■ Requirement:
Transcribe the listing below exactly, without pictures.

■ Information provided:
----------
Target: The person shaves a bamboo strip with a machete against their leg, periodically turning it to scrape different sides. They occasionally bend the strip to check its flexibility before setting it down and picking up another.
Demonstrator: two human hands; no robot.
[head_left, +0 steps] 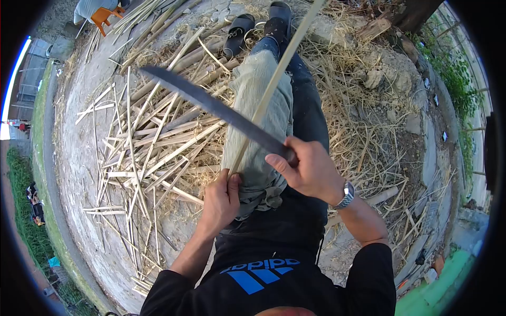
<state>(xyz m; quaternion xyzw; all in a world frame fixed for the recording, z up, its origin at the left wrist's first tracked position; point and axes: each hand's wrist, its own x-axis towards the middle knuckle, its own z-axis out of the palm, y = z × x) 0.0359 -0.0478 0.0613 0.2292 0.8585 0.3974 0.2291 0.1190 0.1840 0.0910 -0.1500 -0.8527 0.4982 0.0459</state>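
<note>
My right hand (305,166) grips the handle of a long dark knife (211,105), its blade slanting up to the left. My left hand (221,200) pinches the near end of a thin pale bamboo strip (274,79) that runs up and away over my leg. The blade crosses the strip just above a grey-green cloth (258,126) draped over my thigh. I sit with legs stretched out, wearing dark trousers and a watch on the right wrist.
Split bamboo strips (153,142) lie piled on the concrete ground to my left. Dry shavings and straw (363,110) cover the ground to my right. Black sandals (240,31) lie by my feet. An orange chair (103,16) stands far back.
</note>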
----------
■ Expected answer:
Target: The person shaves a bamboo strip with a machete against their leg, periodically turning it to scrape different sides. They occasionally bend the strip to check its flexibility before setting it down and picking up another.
Demonstrator: two human hands; no robot.
[head_left, +0 steps] 
<state>(xyz m; quaternion xyzw; all in a world frame fixed for the recording, z up, its origin at the left wrist's first tracked position; point and axes: each hand's wrist, its own x-axis towards the middle knuckle, its own z-axis out of the palm, y = z × x) 0.0359 -0.0478 0.0613 0.2292 0.8585 0.3974 0.2291 0.1190 0.1840 0.0910 -0.1500 -0.8527 0.4982 0.0459</state>
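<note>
My right hand (305,166) grips the handle of a long dark knife (211,105), its blade slanting up to the left. My left hand (221,200) pinches the near end of a thin pale bamboo strip (274,79) that runs up and away over my leg. The blade crosses the strip just above a grey-green cloth (258,126) draped over my thigh. I sit with legs stretched out, wearing dark trousers and a watch on the right wrist.
Split bamboo strips (153,142) lie piled on the concrete ground to my left. Dry shavings and straw (363,110) cover the ground to my right. Black sandals (240,31) lie by my feet. An orange chair (103,16) stands far back.
</note>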

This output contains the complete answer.